我对这个问题苦恼不已。
我想在我的家庭服务器中添加一个热插拔托架,以便轻松添加和移除硬盘,例如轻松轮换异地备份。有问题的主板是 Asrock J4105-ITX 主板,带有四个原生 SATA 端口,分为 ASM1062 和英特尔处理器 SATA 控制器。两者都运行良好并使用ahci
内核模块。BIOS 中有一个热插拔选项,但似乎没有效果。
如果驱动器断开连接(通过echo 1 > /sys/block/sdX/device/delete
或粗暴地移除驱动器),重新连接后将无法识别任何新设备。我尝试过强制重新扫描(echo "- - -" > /sys/class/scsi_host/host<n>/scan
),但无济于事,SATA 端口实际上在下次重新启动之前无法使用。我还尝试了一些更极端的命令,但没有任何效果:
echo 1 > /sys/class/scsi_device/2:0:0:0/device/reset
echo 1 > /sys/devices/pci0000:00/0000:00:1f.2/rescan
echo 1 > /sys/devices/pci0000:00/0000:00:1f.2/reset
(取自如何让 Linux 识别我热插拔的新 SATA /dev/sda 驱动器而无需重新启动?)
“好吧,可能是芯片组不支持热插拔,或者 BIOS 有问题。”所以我订购了两个 PCIe SATA 控制器(一个使用 ASM1064,另一个使用 Marvell 88SE9215)。两者都出现了同样的问题,尽管其他买家表示热插拔对他们有用,所以我猜问题要么与软件有关(我的安装?我正在运行 Arch OS,它一直保持最新状态)。
一些希望有用的信息:
$ uname -a
Linux servername 5.14.14-arch1-1 #1 SMP PREEMPT Wed, 20 Oct 2021 21:35:18 +0000 x86_64 GNU/Linux
$ dmesg | grep ahci
[ 0.447450] ahci 0000:00:12.0: version 3.0
[ 0.447842] ahci 0000:00:12.0: SSS flag set, parallel bus scan disabled
[ 0.457970] ahci 0000:00:12.0: AHCI 0001.0301 32 slots 2 ports 6 Gbps 0x3 impl SATA mode
[ 0.457981] ahci 0000:00:12.0: flags: 64bit ncq sntf stag pm clo only pmp pio slum part sxs deso sadm sds apst
[ 0.458750] scsi host0: ahci
[ 0.459204] scsi host1: ahci
[ 0.469788] ahci 0000:01:00.0: AHCI 0001.0000 32 slots 4 ports 6 Gbps 0xf impl SATA mode
[ 0.469801] ahci 0000:01:00.0: flags: 64bit ncq sntf led only pmp fbs pio slum part sxs
[ 0.470767] scsi host2: ahci
[ 0.471203] scsi host3: ahci
[ 0.471562] scsi host4: ahci
[ 0.471904] scsi host5: ahci
[ 0.472341] ahci 0000:04:00.0: SSS flag set, parallel bus scan disabled
[ 0.472376] ahci 0000:04:00.0: AHCI 0001.0200 32 slots 2 ports 6 Gbps 0x3 impl SATA mode
[ 0.472382] ahci 0000:04:00.0: flags: 64bit ncq sntf stag led clo pmp pio slum part ccc
[ 0.472803] scsi host6: ahci
[ 0.473011] scsi host7: ahci
$ lspci -v
[...]
01:00.0 SATA controller: Marvell Technology Group Ltd. 88SE9215 PCIe 2.0 x1 4-port SATA 6 Gb/s Controller (rev 11) (prog-if 01 [AHCI 1.0])

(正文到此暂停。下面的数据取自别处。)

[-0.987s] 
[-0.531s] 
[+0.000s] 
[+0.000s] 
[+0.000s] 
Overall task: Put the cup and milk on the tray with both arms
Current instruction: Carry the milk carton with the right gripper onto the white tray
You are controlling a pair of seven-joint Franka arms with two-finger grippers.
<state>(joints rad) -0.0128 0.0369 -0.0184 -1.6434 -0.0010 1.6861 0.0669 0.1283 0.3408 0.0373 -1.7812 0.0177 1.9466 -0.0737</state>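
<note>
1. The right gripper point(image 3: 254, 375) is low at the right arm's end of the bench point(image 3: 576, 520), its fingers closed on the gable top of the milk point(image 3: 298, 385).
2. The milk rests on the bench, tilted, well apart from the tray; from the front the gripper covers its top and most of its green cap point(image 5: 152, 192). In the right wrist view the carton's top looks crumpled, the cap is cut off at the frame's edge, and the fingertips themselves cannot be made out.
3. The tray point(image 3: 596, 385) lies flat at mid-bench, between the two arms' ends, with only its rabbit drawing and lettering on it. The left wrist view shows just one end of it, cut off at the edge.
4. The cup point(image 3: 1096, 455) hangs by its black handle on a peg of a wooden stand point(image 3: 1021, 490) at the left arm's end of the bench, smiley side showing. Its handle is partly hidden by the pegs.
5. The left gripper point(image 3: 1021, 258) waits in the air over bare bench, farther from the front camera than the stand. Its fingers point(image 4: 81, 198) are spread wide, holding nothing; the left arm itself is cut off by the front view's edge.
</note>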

Subsystem: Marvell Technology Group Ltd. 88SE9215 PCIe 2.0 x1 4-port SATA 6 Gb/s Controller
Flags: bus master, fast devsel, latency 0, IRQ 127
I/O ports at e050 [size=8]
I/O ports at e040 [size=4]
I/O ports at e030 [size=8]
I/O ports at e020 [size=4]
I/O ports at e000 [size=32]
Memory at a1340000 (32-bit, non-prefetchable) [size=2K]
Expansion ROM at a1300000 [disabled] [size=256K]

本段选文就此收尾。